TASK ITEM: No pictures belong in the copy, but every line of the material below must be reproduced exactly.

——————

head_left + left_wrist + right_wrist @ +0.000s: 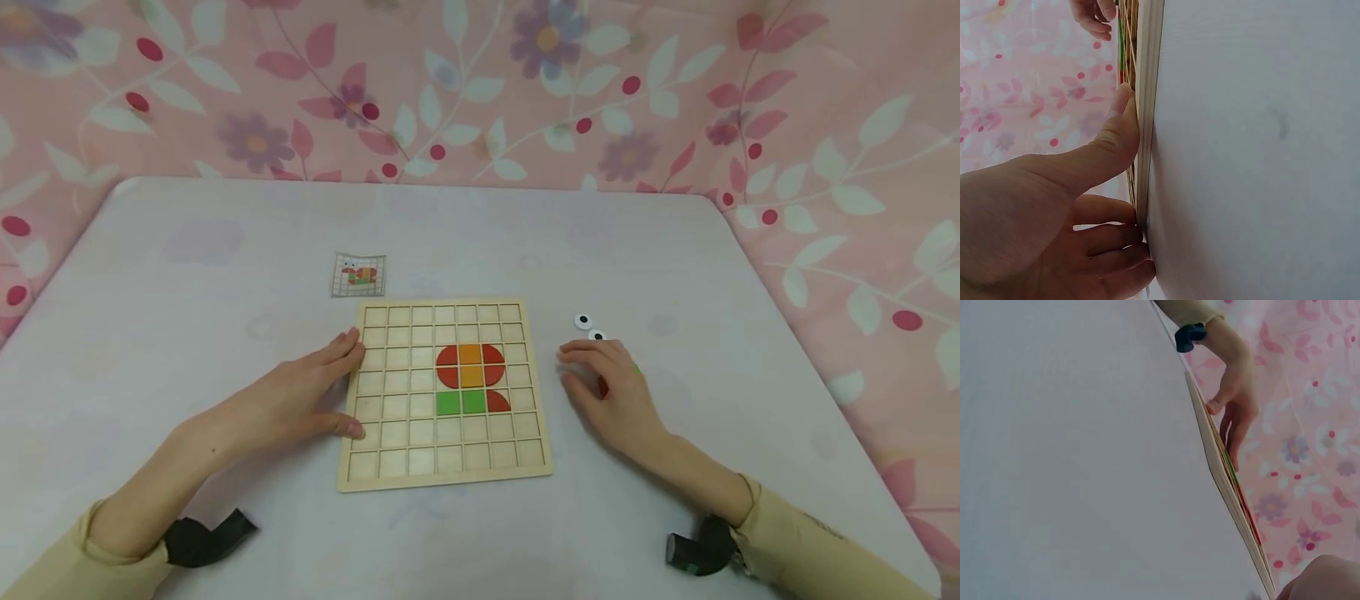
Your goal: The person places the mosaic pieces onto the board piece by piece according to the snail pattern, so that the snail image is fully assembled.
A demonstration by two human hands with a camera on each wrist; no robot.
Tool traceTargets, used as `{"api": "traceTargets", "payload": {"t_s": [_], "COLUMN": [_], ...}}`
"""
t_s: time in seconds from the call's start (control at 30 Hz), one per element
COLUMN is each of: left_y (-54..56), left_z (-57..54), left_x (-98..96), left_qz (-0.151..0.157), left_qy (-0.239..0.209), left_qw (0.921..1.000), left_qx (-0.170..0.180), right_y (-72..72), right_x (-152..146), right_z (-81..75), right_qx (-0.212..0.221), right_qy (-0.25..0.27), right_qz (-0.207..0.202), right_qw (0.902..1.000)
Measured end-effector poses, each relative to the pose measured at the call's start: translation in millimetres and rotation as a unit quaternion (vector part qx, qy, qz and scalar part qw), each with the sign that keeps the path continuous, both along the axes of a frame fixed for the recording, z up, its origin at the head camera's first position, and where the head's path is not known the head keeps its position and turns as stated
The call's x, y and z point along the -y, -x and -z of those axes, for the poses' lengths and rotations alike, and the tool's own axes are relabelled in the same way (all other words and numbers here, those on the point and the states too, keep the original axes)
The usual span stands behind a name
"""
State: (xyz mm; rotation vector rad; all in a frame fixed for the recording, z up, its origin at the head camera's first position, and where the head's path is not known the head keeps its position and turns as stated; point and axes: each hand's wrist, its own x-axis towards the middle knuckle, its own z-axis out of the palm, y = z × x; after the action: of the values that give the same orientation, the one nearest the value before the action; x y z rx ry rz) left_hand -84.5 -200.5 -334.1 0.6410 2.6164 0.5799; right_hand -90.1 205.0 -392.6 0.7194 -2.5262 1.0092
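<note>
A light wooden grid board (450,479) lies on the table, with red, orange and green flat pieces (470,367) set in several of its cells. My left hand (300,392) rests against the board's left edge; in the left wrist view its thumb (1107,140) lies along the rim and the fingers touch the side. Right of the board, my right hand (615,400) hovers low or rests, fingers loosely bent. Two white eye pieces (582,322) lie just beyond its fingertips. Partly hidden under the hand are a red piece (603,387) and a bit of green.
A small picture card (358,275) with a coloured pattern on a grid lies behind the board's upper left corner. The white-covered table (225,242) meets a pink floral cloth (465,92) at the back and sides. Black wrist devices (206,540) sit at both sleeves.
</note>
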Motion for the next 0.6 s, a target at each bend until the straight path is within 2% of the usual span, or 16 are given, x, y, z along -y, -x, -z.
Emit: {"api": "traceTargets", "payload": {"t_s": [0.1, 0.17, 0.6], "left_y": [0.1, 0.3, 0.3], "left_z": [-0.2, -0.7, -1.4], "left_x": [0.1, 0.1, -0.1], "left_qz": [-0.001, -0.001, -0.002], "left_qy": [0.0, 0.0, 0.001], "left_qw": [1.0, 1.0, 1.0], "left_qx": [0.002, 0.003, 0.002], "right_y": [3.7, 5.0, 4.2], "right_x": [-14, -20, -15], "right_z": [0.4, 0.2, -2.9], "right_qx": [0.001, 0.003, 0.014], "right_qy": [-0.013, -0.02, -0.012], "right_qz": [0.033, 0.04, 0.007], "right_qw": [0.9994, 0.999, 0.9998]}}
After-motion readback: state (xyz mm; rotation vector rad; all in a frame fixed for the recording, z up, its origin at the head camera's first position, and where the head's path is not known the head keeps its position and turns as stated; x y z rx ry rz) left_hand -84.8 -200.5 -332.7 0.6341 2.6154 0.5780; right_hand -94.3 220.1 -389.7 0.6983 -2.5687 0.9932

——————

WRITTEN SOLUTION:
head_left + left_wrist + right_wrist @ +0.000s: 
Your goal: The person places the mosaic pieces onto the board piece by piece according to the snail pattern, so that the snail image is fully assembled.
A demonstration by two human hands with a camera on each wrist; no robot.
Tool traceTargets, used as `{"api": "traceTargets", "payload": {"t_s": [_], "COLUMN": [_], ...}}`
"""
t_s: time in seconds from the call's start (control at 30 Hz), one per element
COLUMN is each of: left_y (-54..56), left_z (-57..54), left_x (-98..96), left_qz (-0.151..0.157), left_qy (-0.239..0.209), left_qw (0.921..1.000), left_qx (-0.170..0.180), right_y (-72..72), right_x (-152..146), right_z (-81..75), right_qx (-0.212..0.221), right_qy (-0.25..0.27), right_qz (-0.207..0.202), right_qw (0.902..1.000)
Measured end-effector poses, each relative to the pose measured at the call's start: translation in millimetres and rotation as a unit quaternion (vector part qx, qy, qz and scalar part qw), each with the sign that keeps the path continuous, both along the axes of a frame fixed for the recording, z up, its origin at the head camera's first position, and where the head's path is not known the head keeps its position and turns as stated
The call's x, y and z point along the -y, -x and -z of those axes, for the poses' lengths and rotations alike, and the tool's own axes are relabelled in the same way (all other words and numbers here, those on the point and the states too, keep the original axes)
The usual span stands behind a name
"""
State: (xyz mm; rotation vector rad; all in a frame fixed for the recording, z up, its origin at the head camera's first position, and where the head's path is not known the head keeps its position and turns as stated; point and axes: each hand's wrist, its own x-axis towards the middle knuckle, its own z-axis out of the palm, y = z × x; after the action: of the values that give the same orientation, the one nearest the value before the action; x y z rx ry rz) left_hand -84.5 -200.5 -334.1 0.6410 2.6164 0.5799; right_hand -90.1 205.0 -392.6 0.7194 -2.5262 1.0092
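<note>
A light wooden grid board (450,479) lies on the table, with red, orange and green flat pieces (470,367) set in several of its cells. My left hand (300,392) rests against the board's left edge; in the left wrist view its thumb (1107,140) lies along the rim and the fingers touch the side. Right of the board, my right hand (615,400) hovers low or rests, fingers loosely bent. Two white eye pieces (582,322) lie just beyond its fingertips. Partly hidden under the hand are a red piece (603,387) and a bit of green.
A small picture card (358,275) with a coloured pattern on a grid lies behind the board's upper left corner. The white-covered table (225,242) meets a pink floral cloth (465,92) at the back and sides. Black wrist devices (206,540) sit at both sleeves.
</note>
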Motion for the next 0.6 s, a target at each bend until the straight path is within 2% of the usual span, or 16 are given, x, y, z along -y, -x, -z.
Emit: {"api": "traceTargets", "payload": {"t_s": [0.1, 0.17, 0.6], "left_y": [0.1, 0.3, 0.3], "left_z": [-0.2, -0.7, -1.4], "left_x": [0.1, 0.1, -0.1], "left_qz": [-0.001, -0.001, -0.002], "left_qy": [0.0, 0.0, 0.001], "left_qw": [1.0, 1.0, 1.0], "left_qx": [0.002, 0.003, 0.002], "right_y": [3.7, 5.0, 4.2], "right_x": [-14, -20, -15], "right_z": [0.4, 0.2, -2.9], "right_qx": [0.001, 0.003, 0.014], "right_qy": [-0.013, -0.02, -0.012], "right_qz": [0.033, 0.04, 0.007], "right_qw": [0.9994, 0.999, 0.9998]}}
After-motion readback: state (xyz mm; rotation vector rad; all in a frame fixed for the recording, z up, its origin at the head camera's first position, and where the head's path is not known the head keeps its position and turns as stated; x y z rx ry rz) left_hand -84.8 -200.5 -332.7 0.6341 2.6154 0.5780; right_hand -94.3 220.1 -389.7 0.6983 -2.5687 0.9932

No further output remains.